Culture before Growth

Sadly this gentle place was left behind once referrals kicked in. Initially, giving away your invite was treated like offering someone a golden ticket to Willy Wonka’s chocolate factory, each person was a conscious choice for the one person you knew who could add to the conversation. And, this is where the magic ends, as Clubhouse then made a big mistake. Rather than doubling down on a certain behavioural segment or niche community, they allowed anyone to join and so bulldozed through the fragile early adopter's stage of network building.

In my eyes, opening up Clubhouse was driven by the market, not a strategy. The world in 2020 is one that seeks radical inclusion demanding diversity from every person in every moment.

And there is the cost, the issue with opening up a network (early) is that you’ve just handed over the definition of its culture to everyone who takes part. Linkedin, by comparison, was a closed premium place open only to the smartest people that Ried Hoffman knew until they got the ‘professional’ behaviour expected online right. Facebook stayed in Universities until they knew how to build social 101, a product anyone could use to connect. Clubhouse did not wait, it became filled with lots of anyone, and suddenly there weren’t enough early adopters to show “everyone” what good looked like. A new style of communication needs new rules.

Potential end games for Clubhouse-type networks

Audio social networks remove the barriers for ‘presentation’ that video-based products require. They also lower the bar for the command of a language written networks demand. Talking is the easiest and most primary form of communication for humans, beyond touch it’s the earliest way we learn to express how we feel. Audio networks are going to be huge!

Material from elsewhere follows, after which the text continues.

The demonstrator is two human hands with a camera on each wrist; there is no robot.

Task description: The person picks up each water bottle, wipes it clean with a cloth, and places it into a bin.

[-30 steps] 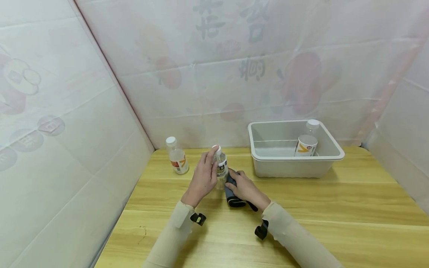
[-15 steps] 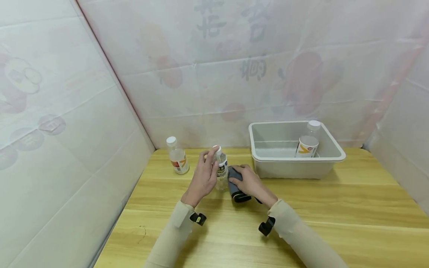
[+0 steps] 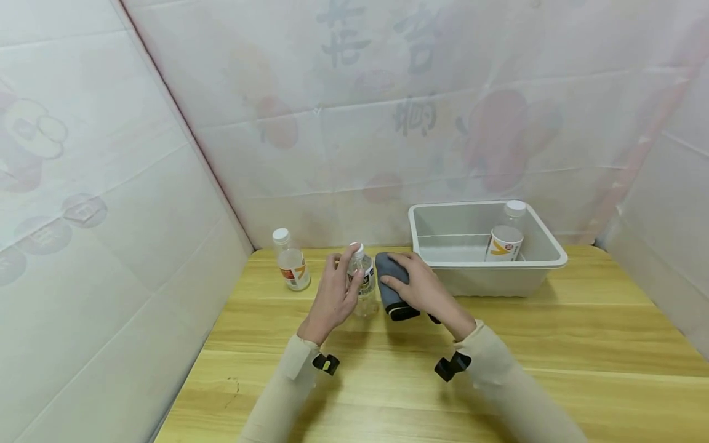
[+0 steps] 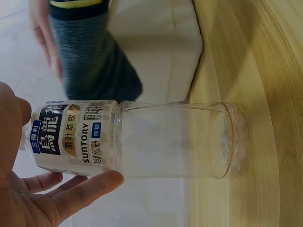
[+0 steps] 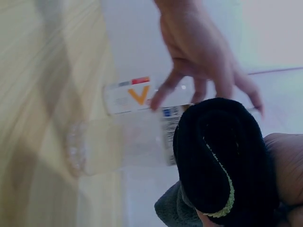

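Wiping step, we judge: left hand (image 3: pixel 332 295) grips the clear labelled plastic bottle (image 3: pixel 362 283) upright on the counter (image 3: pixel 554 344) — right hand (image 3: pixel 423 289) clutches a folded grey cloth (image 3: pixel 390 289) against it. Next, a steady rub along the wall.

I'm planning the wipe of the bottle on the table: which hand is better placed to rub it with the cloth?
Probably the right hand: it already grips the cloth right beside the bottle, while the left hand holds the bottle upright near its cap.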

These audio networks create a “stage > audience” dynamic which biases towards influencing. This means that these networks have three areas they could own in future:

1. Education — Creating ways to share what you learn and have people ‘interact’. The virtual professor running a college class on ‘topic’. The audio lectern

2. Entertainment — Surfacing yourself as a person that others want to listen to, doesn’t matter if you are passive or active as the audience, it just matters how many are attracted (think TikTok). The audio soapbox

3. Self-expression — Social networks each create identities, this product removes visual queues and promotes ‘listening’. Many people aren’t able to express themselves well in writing or photos — audio can be a platform for many to have society acknowledge their existence, “like me just as I am”. The audio persona

Clubhouse was 1&3 in its early days, a magical place that people could meet on and feel like they really were connecting. A type of university common room for users in their freshman year. Now, with the influx of all people that place is a noisy high-school where everyone wants to be popular, it’s on the fast-track to becoming 2; the popular vote will always be entertaining

What’s interesting is that our demographics aren’t those social 20-somethings but a more mature (millennial) audience. What does talk-based entertainment look like for most of them in an always-on medium? Well, today that’s in the form of talk-shows where the public gets to take part, complete with an MC makes them entertaining.

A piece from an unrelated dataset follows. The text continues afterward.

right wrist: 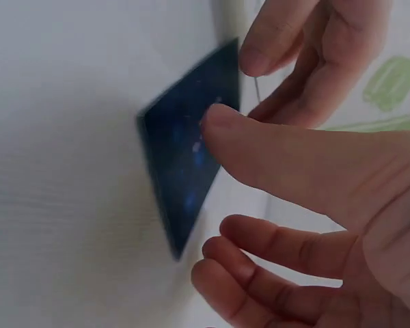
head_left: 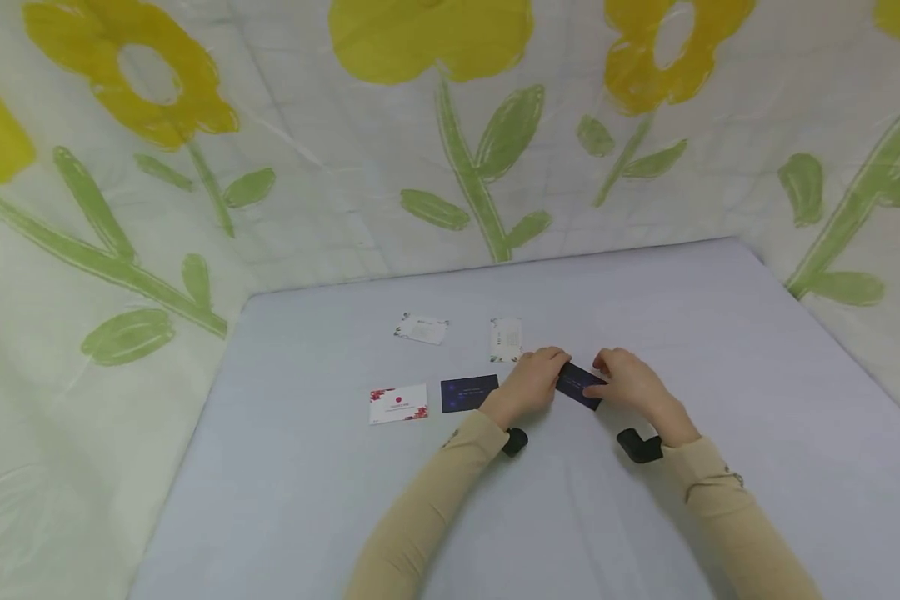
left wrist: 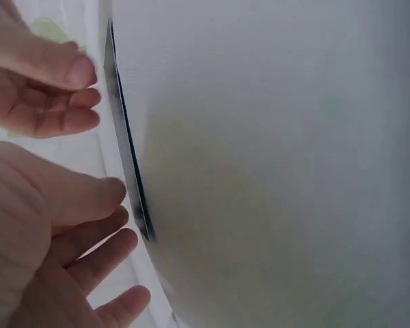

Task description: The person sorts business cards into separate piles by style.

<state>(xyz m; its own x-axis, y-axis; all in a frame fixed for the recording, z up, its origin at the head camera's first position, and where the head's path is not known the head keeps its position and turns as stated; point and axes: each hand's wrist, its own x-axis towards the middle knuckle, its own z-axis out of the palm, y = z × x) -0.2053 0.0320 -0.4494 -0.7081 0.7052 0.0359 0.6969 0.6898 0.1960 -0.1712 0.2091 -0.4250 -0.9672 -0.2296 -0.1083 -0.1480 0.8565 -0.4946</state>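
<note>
Dark blue card (head_left: 579, 385) mid-table (head_left: 645, 300), tilted up between both grips: right hand (head_left: 630, 383) thumb pinching face, left hand (head_left: 534, 379) fingers relaxed at far edge to steady; matching card (head_left: 468, 392) lies just left

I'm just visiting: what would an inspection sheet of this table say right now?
Surface: pale grey table, cloth-covered.
Job's things: dark blue card between both hands, one edge lifted.
Clutter: second blue card; red-and-white card; two pale cards.
Grips: left hand and right hand touch the card; right thumb on its face.
Cables: nothing seen.
Surroundings: flower-print sheet behind and at the sides.
</note>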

My guess is that Clubhouse will become the modern day-time tv, people will leave it on in the background and the more reality-style content will draw a majority crowd. We’re about to enter the world of interactive Judge Judy.

Clubhouse’s culture is now firmly on the path for attention-seeking emotionally-led conversation i.e. ranting and reacting. It’s built to amplify the emotive moment we stop and store at, and it’s going to be a big success.

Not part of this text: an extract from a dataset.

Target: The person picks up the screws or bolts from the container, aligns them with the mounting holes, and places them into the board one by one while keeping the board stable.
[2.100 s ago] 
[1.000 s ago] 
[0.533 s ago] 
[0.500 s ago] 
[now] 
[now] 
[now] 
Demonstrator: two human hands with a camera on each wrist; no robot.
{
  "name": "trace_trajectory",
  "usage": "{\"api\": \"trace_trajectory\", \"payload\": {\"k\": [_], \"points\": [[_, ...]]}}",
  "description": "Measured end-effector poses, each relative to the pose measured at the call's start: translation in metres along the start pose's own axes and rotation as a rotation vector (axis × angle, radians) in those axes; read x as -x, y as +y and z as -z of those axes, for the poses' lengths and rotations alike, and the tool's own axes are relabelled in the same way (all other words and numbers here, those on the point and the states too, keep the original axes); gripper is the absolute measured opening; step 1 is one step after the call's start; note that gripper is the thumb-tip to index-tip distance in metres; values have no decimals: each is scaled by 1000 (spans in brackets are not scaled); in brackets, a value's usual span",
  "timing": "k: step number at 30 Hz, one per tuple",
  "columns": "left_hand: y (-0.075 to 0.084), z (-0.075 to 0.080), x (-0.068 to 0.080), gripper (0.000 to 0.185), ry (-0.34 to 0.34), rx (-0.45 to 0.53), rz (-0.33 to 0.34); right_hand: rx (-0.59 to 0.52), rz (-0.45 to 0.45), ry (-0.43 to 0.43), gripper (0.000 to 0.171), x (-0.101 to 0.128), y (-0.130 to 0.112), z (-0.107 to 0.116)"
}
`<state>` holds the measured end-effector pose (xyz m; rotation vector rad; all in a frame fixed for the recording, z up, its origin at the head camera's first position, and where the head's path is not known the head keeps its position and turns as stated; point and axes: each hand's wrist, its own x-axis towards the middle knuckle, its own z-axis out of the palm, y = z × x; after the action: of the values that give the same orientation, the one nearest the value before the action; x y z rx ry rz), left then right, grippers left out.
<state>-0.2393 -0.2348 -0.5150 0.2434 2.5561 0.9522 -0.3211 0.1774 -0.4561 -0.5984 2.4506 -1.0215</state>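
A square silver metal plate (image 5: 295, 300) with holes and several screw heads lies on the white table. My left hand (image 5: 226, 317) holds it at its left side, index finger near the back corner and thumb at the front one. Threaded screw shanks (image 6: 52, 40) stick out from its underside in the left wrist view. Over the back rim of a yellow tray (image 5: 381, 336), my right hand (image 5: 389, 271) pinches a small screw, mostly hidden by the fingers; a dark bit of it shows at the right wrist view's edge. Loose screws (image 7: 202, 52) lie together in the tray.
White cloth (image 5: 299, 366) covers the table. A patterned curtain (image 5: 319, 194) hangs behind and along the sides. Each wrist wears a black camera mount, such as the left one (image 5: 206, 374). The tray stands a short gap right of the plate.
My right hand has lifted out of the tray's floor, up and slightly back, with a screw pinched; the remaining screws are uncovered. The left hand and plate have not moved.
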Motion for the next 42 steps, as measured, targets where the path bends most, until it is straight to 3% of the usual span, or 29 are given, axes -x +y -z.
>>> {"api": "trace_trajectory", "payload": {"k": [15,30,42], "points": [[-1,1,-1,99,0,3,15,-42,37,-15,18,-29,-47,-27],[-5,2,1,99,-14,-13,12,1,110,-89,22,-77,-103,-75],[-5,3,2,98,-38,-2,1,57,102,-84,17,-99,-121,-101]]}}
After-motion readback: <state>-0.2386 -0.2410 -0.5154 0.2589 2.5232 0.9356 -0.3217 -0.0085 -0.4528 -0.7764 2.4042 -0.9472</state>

But on a personal reflection, it really did start as something else, a gentle place to meet and share time with others.

My hope is that we see many more attempts, the innovation is done, now the world needs more version one Clubhouse disruptors to help bring us that little bit closer together. One day we might even have a virtual, local, version in every town; the digital coffee shop and bar to socialise in our communities.